Astronomi memiliki berbagai cara untuk membantu melindungi Bumi, salah satunya adalah meluncurkan satelit pemantau perubahan iklim. Para ilmuwan juga dapat mempelajari sejarah planet lain untuk memahami pembentukan dunia yang dapat dihuni seperti yang kita lihat saat ini.
Sebagai contoh, Mars dulunya lebih basah dan mirip dengan Bumi. Sementara itu, Venus adalah planet lain yang bisa memberikan informasi penting tentang perubahan iklim.
Venus adalah dunia neraka: panas, beracun. Jangankan manusia, di sana bahkan rover robotik pun akan kesulitan berfungsi. Jadi, apa yang bisa atmosfer Venus ajarkan kepada kita tentang Bumi, perubahan iklim dan bagaimana kita bisa menjaga planet kita dengan lebih baik?
Martin Turbet, seorang peneliti ilmiah untuk Centre National de la Recherche Scientifique Prancis di Universitas Geneva, mencoba menjawab pertanyaan-pertanyaan ini. Ia berfokus pada bagaimana Venus dapat memberikan gambaran tentang kondisi di mana suatu planet terjebak dalam kondisi gas rumah kaca yang berlebihan.
Seperti semua planet, Venus juga mengalami evolusi. Evolusi Venus dimulai dalam keadaan panas dan cair.

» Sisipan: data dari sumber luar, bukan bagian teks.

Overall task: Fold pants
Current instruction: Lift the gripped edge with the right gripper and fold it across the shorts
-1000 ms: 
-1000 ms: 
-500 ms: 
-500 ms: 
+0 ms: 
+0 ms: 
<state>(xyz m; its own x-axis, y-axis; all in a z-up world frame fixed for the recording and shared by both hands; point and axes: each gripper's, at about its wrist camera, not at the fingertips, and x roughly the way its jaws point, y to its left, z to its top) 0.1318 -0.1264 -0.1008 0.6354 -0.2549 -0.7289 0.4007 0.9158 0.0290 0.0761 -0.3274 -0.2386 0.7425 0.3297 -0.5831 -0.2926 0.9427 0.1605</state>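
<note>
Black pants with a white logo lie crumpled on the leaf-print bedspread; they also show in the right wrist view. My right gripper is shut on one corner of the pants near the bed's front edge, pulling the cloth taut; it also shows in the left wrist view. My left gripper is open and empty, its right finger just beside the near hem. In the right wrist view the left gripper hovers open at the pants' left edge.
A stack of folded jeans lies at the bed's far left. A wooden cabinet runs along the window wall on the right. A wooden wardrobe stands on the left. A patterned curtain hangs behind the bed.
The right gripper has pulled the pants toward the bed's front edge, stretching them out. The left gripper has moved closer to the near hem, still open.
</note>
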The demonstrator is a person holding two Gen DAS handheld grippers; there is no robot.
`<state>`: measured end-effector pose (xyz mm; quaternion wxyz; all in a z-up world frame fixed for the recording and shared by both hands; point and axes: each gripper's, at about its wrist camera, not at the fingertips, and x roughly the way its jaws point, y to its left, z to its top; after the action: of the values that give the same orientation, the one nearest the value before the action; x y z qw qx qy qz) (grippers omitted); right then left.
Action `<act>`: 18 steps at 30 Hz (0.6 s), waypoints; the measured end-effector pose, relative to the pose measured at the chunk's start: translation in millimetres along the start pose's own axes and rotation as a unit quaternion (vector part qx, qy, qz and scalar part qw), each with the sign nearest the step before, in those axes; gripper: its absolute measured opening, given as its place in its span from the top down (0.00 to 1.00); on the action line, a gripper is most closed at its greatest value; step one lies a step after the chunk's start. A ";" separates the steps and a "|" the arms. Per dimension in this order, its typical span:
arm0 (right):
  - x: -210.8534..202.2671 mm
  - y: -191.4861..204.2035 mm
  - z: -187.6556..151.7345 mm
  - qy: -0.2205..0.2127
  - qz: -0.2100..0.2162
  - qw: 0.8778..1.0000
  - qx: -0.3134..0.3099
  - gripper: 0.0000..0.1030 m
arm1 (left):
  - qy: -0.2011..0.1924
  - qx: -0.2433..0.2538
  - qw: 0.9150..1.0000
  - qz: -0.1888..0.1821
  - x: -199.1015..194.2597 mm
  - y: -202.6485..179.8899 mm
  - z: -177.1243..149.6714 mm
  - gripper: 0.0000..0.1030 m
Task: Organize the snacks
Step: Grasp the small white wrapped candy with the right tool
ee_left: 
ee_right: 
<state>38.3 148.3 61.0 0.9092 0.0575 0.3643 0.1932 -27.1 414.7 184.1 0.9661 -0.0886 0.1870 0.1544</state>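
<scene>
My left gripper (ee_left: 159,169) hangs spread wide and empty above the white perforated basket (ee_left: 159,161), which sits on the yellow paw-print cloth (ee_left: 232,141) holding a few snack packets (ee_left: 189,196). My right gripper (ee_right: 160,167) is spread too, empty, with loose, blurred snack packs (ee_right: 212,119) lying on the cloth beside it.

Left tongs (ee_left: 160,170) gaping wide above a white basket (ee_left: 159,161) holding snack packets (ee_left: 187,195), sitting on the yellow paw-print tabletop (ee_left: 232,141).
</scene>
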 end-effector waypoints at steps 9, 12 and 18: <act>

Seiring berjalannya waktu, planet-planet tersebut memancarkan radiasi ke luar angkasa dan mendingin. Pada suatu masa, Venus mungkin memiliki samudra cair. Samudra cair ini kemungkinan terbentuk dari uap air pada tahap awal evolusinya, mengkondensasi di permukaan planet dan berubah menjadi cair.
Martin menggunakan Model Iklim Global Tiga Dimensi untuk mensimulasikan semua aspek atmosfer Venus, termasuk interaksi gas dan awan dengan cahaya matahari, serta perputaran atmosfer. Simulasi ini memberikan gambaran atmosfer tanpa awan di wilayah Venus yang terkena sinar matahari secara langsung, dan dengan awan terbentuk terutama di kutub dan sisi malam planet.
Distribusi awan ini menciptakan pemanasan kuat melalui efek rumah kaca, mencegah air cair terbentuk di permukaan Venus. Kondisi yang mungkin sudah ada sejak awal perkembangan planet tersebut.
Martin menyatakan bahwa jika suatu saat Bumi menjadi terlalu hangat, hal ini dapat memicu efek rumah kaca berlebihan yang mengakibatkan penguapan samudra dari permukaan dan masuk ke atmosfer. Proses ini memerlukan waktu yang cukup lama selama evolusi Bumi.
"Temuan kami menunjukkan bahwa insolasi Bumi, jumlah radiasi matahari yang diterima sebuah planet di permukaannya, mungkin menjadi kunci utama dan alasan mengapa Bumi terhindar dari nasib serupa seperti Venus," ujar Martin, dilansir dari Sky AT Night Magazine.
Insolasi yang rendah memungkinkan Bumi untuk mengkondensasi samudranya pada awal terbentuknya. Satu-satunya cara air bisa mengkondensasi di permukaan Bumi atau tidak hilang di permukaan adalah dengan mengurangi jumlah radiasi matahari yang diterima oleh planet.
Empat miliar tahun yang lalu, Bumi mengalami periode "paradoks Matahari Muda yang Redup," di mana kecerahan Matahari lebih rendah, menghasilkan kondisi yang memungkinkan Bumi untuk mengkondensasi samudranya.
Dari penelitian atas Venus ini, ilmuwan dapat memperoleh wawasan berharga tentang bagaimana Bumi dapat menjaga keseimbangan iklimnya dan menghindari efek rumah kaca berlebihan. Apakah pengetahuan ini dapat diterapkan pada misi eksoplanet di masa depan, masih menjadi pertanyaan menarik untuk diteliti, mungkin dengan bantuan Teleskop Luar Angkasa James Webb yang canggih.